Give back exactly the lines of the entries below from the line with "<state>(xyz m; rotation" to the line with "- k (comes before", inclusive, and only those.

## Stored items
....

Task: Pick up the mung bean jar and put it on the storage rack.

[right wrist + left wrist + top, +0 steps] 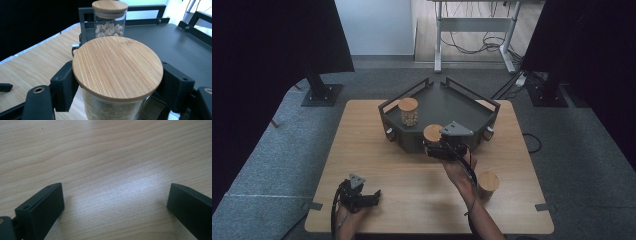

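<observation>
Three glass jars with bamboo lids are on show, and none can be seen whole. One jar [117, 75] sits clamped between the black jaws of the right gripper [435, 145], held at the near edge of the dark tray [462, 107]; in the right gripper view its broad lid covers most of the glass, the bottom of the jar is cut off by the frame, and the pale contents below the lid are too blurred to identify. In the high view the gripper body and its grey plate hide that jar's side. A second jar [110, 18] stands inside the tray at its far left corner, with pale round pieces visible in it, though the held lid blocks its base. A third jar [487, 184] stands on the wooden table [377, 155] just right of the person's right forearm, its contents hard to make out. The left gripper [115, 200] rests near the table's front left, jaws spread wide over bare wood, nothing between them.
</observation>
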A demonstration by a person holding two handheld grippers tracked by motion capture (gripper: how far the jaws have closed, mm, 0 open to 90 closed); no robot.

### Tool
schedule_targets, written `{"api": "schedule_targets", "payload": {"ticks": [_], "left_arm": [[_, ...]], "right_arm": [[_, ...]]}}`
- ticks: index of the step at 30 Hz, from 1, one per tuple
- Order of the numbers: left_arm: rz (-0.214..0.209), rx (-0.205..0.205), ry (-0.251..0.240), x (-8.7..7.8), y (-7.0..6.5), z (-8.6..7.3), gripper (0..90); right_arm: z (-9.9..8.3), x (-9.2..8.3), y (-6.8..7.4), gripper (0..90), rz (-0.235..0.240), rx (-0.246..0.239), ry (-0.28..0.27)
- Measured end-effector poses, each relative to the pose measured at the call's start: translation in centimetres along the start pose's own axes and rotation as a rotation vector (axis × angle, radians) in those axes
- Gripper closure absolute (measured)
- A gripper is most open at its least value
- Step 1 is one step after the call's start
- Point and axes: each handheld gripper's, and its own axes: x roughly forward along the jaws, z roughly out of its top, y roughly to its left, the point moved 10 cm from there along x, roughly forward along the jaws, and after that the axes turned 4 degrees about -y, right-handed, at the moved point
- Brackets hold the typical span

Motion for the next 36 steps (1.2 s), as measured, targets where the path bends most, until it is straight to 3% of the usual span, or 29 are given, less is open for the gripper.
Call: {"api": "schedule_targets", "payload": {"ticks": [21, 36], "left_arm": [[-0.001, 0.003, 0.002, 0.0, 0.0, 0.0, 1.0], [-0.001, 0.003, 0.001, 0.0, 0.0, 0.0, 1.0]], "right_arm": [[1.8, 0.6, -2.2, 24.5, -0.03, -0.011, 0.001], [3.5, 1.3, -4.1, 24.6, -0.047, 0.015, -0.019]]}}
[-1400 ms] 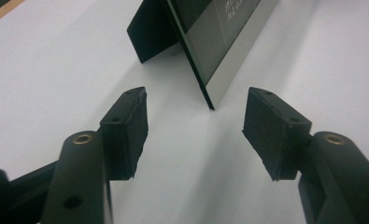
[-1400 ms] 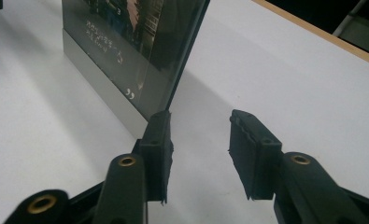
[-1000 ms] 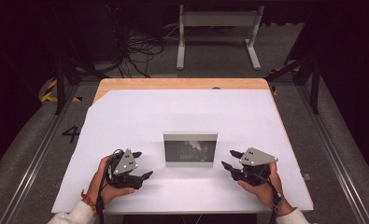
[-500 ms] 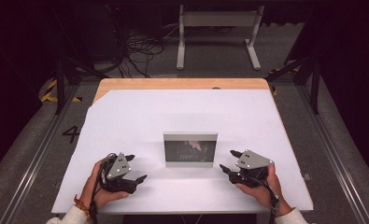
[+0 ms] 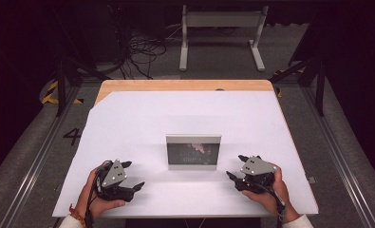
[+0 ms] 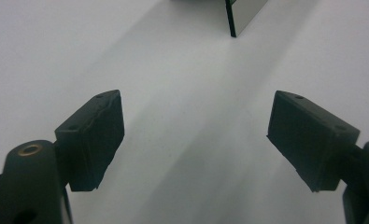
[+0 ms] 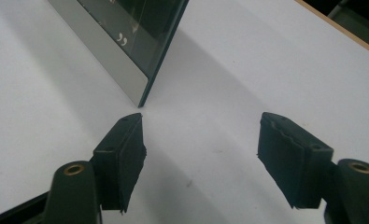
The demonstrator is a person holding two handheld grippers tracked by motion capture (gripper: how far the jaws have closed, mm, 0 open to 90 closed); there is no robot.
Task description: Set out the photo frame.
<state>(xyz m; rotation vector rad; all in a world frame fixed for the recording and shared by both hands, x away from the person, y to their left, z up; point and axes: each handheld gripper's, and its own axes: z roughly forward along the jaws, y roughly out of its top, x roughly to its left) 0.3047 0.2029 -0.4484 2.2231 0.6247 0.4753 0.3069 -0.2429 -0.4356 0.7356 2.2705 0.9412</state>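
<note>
- A small upright rectangular picture frame with a silver-grey border and dark glass front (image 5: 193, 152) stands just below the centre of the high view, on the white sheet covering the wooden table (image 5: 185, 114).
- The left gripper (image 5: 130, 178) sits at the lower left of the high view, held in a hand (image 5: 92, 199), well apart from the frame's left edge.
- In the left gripper view its two black pads (image 6: 95, 140) stand wide apart with bare white sheet between them; the jaws have just been opening further and grasp nothing. The frame's edge (image 6: 240, 14) shows at the top of that view.
- The right gripper (image 5: 237, 167) lies at the lower right of the high view, in the other hand (image 5: 270, 194), near the frame's lower right corner.
- In the right gripper view its jaws are spread and have just been opening, with nothing between them; the frame's corner (image 7: 140, 88) stands just above the left pad (image 7: 121, 158), seemingly not touching it.
- A wooden strip of table shows along the sheet's far edge, in the upper middle of the high view.
</note>
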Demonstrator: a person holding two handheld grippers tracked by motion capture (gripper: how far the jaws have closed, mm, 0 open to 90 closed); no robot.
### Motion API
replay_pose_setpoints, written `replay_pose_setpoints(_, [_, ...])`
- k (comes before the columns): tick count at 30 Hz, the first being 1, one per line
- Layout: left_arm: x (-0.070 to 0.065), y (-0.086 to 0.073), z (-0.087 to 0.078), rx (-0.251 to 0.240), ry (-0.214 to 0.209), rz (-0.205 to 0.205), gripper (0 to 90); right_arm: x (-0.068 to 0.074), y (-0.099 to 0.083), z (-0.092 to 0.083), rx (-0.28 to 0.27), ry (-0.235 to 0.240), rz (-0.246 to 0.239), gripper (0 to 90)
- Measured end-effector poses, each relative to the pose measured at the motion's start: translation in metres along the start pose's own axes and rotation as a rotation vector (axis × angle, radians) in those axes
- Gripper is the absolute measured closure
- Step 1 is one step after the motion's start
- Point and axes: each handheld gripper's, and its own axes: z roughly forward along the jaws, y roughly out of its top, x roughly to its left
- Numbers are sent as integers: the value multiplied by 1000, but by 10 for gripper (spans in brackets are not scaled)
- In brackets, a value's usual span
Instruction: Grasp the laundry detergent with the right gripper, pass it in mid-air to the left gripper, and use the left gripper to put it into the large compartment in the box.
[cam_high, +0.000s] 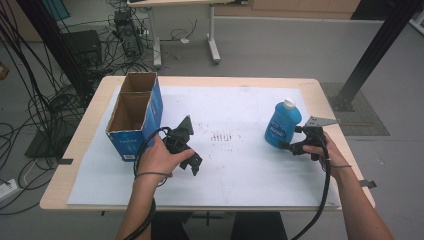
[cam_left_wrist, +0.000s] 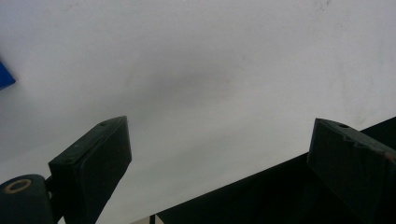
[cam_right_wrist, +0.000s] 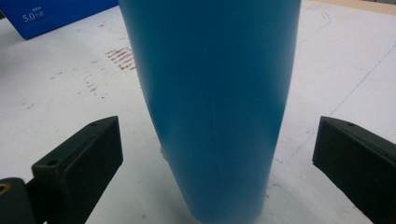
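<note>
Blue bottle with white cap, upright on the white sheet at about 3 o'clock of the worktop, well apart from the divided cardboard box at 9 o'clock. Right gripper brought in low from the bottle's 5 o'clock side, fingers spread wide either side of the blue body, not touching it; set low, probably for a steady hold beneath the bottle's bulk. Left gripper parked near the box's front corner, pointing down at bare sheet, fingers apart and holding nothing, likely kept clear until needed. Box compartments open upward, seemingly ready to receive the bottle.
</note>
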Motion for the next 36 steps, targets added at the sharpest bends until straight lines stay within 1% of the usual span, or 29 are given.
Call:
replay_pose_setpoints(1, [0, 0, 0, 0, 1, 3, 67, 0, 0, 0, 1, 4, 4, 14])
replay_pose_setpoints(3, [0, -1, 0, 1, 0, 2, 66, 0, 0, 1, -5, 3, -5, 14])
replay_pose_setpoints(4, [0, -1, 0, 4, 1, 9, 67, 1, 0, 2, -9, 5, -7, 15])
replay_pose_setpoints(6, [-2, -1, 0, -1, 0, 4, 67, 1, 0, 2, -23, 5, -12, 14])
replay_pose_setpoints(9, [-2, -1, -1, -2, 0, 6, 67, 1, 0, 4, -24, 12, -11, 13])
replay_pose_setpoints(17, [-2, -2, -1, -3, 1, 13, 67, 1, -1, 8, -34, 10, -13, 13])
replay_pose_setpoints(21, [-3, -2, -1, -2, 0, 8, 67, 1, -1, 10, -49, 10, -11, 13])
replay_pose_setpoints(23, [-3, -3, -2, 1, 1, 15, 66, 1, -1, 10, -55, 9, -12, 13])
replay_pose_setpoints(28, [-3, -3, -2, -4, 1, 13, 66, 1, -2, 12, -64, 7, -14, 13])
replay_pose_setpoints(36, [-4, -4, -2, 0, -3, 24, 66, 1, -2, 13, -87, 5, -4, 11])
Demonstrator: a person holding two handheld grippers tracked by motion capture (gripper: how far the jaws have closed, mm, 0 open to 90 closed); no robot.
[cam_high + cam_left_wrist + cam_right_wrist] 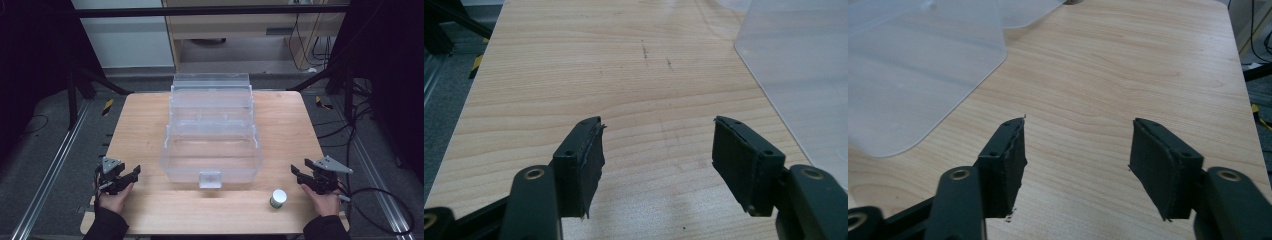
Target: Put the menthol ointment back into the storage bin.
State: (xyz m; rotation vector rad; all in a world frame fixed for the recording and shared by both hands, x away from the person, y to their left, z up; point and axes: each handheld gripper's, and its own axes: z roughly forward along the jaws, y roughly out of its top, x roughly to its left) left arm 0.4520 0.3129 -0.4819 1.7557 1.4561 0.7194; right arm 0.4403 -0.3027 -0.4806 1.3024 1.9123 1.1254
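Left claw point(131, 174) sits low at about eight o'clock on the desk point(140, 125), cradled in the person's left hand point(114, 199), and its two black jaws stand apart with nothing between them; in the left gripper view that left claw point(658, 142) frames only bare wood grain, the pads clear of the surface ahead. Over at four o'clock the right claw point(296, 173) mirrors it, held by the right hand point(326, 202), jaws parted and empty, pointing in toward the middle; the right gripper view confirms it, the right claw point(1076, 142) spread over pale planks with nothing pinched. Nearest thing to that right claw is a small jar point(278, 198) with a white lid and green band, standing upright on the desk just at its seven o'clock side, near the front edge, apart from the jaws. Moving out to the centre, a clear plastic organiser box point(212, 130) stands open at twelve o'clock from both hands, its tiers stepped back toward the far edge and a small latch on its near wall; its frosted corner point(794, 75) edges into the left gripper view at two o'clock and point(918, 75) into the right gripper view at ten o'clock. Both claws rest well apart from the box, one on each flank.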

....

## Output of the task
<state>(xyz m; rotation vector rad; all in a world frame fixed for the recording and shared by both hands, x away from the person, y to their left, z up; point and axes: each handheld gripper's, and its own axes: z roughly forward along the jaws, y roughly out of its top, x roughly to its left) 0.3047 0.2029 -0.4484 2.2231 0.6247 0.4753 0.3069 -0.2429 -0.4356 0.7356 2.2705 0.9412</state>
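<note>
- A small upright rectangular picture frame with a silver-grey border and dark glass front (image 5: 193, 152) stands just below the centre of the high view, on the white sheet covering the wooden table (image 5: 185, 114).
- The left gripper (image 5: 130, 178) sits at the lower left of the high view, held in a hand (image 5: 92, 199), well apart from the frame's left edge.
- In the left gripper view its two black pads (image 6: 95, 140) stand wide apart with bare white sheet between them; the jaws have just been opening further and grasp nothing. The frame's edge (image 6: 240, 14) shows at the top of that view.
- The right gripper (image 5: 237, 167) lies at the lower right of the high view, in the other hand (image 5: 270, 194), near the frame's lower right corner.
- In the right gripper view its jaws are spread and have just been opening, with nothing between them; the frame's corner (image 7: 140, 88) stands just above the left pad (image 7: 121, 158), seemingly not touching it.
- A wooden strip of table shows along the sheet's far edge, in the upper middle of the high view.
</note>
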Demonstrator: a person holding two handheld grippers tracked by motion capture (gripper: how far the jaws have closed, mm, 0 open to 90 closed); no robot.
### Motion API
replay_pose_setpoints, written `replay_pose_setpoints(_, [_, ...])`
- k (comes before the columns): tick count at 30 Hz, the first being 1, one per line

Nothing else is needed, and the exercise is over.